Translating Psychiatric Genetic Information

Clinician Support

Psychiatric disorders are a major burden to many. And, unfortunately, the communication of psychiatric genetic information into clinical care is lacking. A current study aims to identify and summarize the bottleneck in communication via a robust literature review and offer solutions for how to move forward.

Translating Psychiatric Genetic Information

Psychiatric genetic research consists of a range of information on psychiatric disorders – from genomic markers to family history. Successful clinical care for psychiatric disorders primarily relies on behavioral and medical therapies. Using psychiatric genetic information would significantly add to these options by complementing both. For example, robust family history and being able to calculate the family density of a disorder could help patients better understand and take ownership (or relinquish guilt) over their disorder. It remains to be seen exactly how such information will impact clinical care and patients’ behaviors, but research teams are prepared to do this work.

Psychiatric Genetic Information Translational Bottlenecks

Four bottlenecks were identified in the study. If these bottlenecks are corrected then the valuable translation of psychiatric genetic information into clinical care may begin to occur more systematically, comprehensively and frequently.

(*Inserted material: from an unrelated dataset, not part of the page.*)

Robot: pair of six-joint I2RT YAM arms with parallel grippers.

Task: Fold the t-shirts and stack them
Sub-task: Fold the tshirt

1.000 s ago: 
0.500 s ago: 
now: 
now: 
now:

The bottlenecks were as follows:

  1. Emphasizing linear translational frameworks: In other words, existing studies that discussed translating psychiatric genetic information followed rigid steps. A suggested solution was to incorporate translational frameworks that are non-linear and ecological in nature and focus on the integration of multiple stakeholder groups (e.g., Dissemination and Implementation Science). 
  2. Relying on molecular genomic information: There was a disproportionate reliance on molecular genomic information that comes from saliva or blood. While informative, there are other sources of psychiatric genetic information that are non-invasive, such as family history or population-level heritability estimates, that have been associated with positive outcomes in some clinical settings. A suggested solution was therefore to investigate how to translate non-molecular information, which may be easier and faster to do. 
  3. Prioritizing certain psychiatric disorders: There was a tendency to study the translation of schizophrenia, autism spectrum disorder, and mood disorders, which limits the reach of this body of work. A suggested solution was to examine translating psychiatric genetic information for a wider range of psychiatric disorders including anxiety disorders, alcohol and substance use disorders, post-traumatic stress disorders, comorbid disorders, and others. 
  4. Publishing more reviews than experiments: It was revealed through the literature review that even though there are a lot of experimental (e.g., test a hypothesis that group A that receives psychiatric genetic information in their care will have better outcomes than group B that does not receive the same information) studies, most are reviews. This means that much of the research on translating psychiatric genetic information are syntheses of existing work instead of original work. A suggested solution was not only for research and clinical teams to conduct more experimental research in this field, but for such research to be supported through funding efforts. 

Translating Psychiatric Genetic Information

It is possible to translate psychiatric genetic information into clinical care for psychiatric disorders sooner rather than later. Correcting the highlighted bottlenecks will, undoubtedly, improve patient outcomes in treatment. This will require concerted efforts by many stakeholders involved in clinical care, from funders to administrators. The burden must not simply fall to researchers and clinicians to study how best to translate psychiatric genetic information into clinical care.